_Work instruction_.
Restate word for word the lines of the material below, from the line with "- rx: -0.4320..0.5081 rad" to the line with "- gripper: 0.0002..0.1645", both lines included, and no others.

--- START ---

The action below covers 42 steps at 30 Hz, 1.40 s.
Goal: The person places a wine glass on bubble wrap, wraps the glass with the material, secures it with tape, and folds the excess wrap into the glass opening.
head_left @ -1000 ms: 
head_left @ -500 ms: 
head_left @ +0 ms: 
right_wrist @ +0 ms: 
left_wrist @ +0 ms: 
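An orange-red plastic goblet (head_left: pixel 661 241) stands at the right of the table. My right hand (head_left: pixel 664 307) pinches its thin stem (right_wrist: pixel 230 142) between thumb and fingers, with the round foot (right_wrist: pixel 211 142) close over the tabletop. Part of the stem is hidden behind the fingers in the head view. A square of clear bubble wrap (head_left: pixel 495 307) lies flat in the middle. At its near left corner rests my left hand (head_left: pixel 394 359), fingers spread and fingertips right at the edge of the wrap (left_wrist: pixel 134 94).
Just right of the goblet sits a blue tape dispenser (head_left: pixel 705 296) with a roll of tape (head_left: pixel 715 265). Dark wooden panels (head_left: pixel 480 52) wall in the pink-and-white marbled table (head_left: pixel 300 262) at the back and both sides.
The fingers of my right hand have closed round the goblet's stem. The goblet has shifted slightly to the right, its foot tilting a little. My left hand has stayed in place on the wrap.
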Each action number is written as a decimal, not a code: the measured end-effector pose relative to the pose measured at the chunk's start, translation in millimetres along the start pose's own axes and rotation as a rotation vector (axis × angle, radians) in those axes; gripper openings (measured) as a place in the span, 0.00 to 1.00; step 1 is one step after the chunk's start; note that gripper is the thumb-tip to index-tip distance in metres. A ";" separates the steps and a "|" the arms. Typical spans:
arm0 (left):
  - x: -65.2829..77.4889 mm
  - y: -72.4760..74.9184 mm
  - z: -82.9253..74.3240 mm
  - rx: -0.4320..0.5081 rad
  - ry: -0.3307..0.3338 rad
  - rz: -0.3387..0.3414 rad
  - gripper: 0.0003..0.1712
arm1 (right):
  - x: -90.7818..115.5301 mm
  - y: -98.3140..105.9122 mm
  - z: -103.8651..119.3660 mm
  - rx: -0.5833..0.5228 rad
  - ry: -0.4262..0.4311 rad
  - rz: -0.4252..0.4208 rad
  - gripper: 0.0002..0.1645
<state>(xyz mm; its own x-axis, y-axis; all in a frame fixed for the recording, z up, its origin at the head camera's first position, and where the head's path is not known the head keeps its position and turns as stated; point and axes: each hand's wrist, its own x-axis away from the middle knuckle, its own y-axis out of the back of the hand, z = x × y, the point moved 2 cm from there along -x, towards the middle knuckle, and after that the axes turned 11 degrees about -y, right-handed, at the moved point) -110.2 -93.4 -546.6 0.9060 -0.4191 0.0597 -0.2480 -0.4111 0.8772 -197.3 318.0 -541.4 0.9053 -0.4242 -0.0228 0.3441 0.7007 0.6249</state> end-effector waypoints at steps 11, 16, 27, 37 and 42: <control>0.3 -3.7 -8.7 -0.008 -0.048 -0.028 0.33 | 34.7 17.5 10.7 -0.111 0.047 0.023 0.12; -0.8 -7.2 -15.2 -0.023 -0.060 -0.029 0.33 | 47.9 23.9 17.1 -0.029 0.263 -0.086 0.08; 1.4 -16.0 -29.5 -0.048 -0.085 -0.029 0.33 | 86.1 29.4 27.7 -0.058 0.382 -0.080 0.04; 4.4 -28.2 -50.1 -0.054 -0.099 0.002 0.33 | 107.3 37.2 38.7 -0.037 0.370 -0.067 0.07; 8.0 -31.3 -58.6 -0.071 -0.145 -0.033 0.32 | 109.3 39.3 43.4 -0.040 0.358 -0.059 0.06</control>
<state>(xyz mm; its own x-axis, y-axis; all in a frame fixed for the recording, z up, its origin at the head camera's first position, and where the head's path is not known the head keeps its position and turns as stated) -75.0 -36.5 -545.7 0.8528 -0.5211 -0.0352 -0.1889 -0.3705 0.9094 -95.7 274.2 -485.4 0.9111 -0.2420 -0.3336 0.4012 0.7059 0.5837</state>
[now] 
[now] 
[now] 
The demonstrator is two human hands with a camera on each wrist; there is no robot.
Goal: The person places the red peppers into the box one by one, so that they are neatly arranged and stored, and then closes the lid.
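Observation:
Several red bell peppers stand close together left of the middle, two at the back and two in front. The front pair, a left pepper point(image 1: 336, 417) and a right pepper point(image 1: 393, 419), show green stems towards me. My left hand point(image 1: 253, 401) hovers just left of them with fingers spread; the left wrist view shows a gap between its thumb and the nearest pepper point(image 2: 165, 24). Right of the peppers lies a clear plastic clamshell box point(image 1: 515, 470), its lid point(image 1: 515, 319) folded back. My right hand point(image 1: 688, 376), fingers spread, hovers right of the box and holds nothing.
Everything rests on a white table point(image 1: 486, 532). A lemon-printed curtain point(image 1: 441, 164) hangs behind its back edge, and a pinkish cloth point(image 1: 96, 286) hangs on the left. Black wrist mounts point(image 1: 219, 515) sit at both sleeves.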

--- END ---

_Answer to this problem_.
  - rx: -0.4320..0.5081 rad
  - ry: -0.3307..0.3338 rad
  - rz: -0.3387..0.3414 rad
  - gripper: 0.0003..0.1712
arm1 (right):
  - x: -90.7818..115.5301 mm
  - y: -98.3140..105.9122 mm
  - z: -103.8651..119.3660 mm
  - rx: -0.5833..0.5228 rad
  - ry: -0.4262..0.4311 rad
  - rz: -0.4252..0.4208 rad
  - gripper: 0.0002..0.1645

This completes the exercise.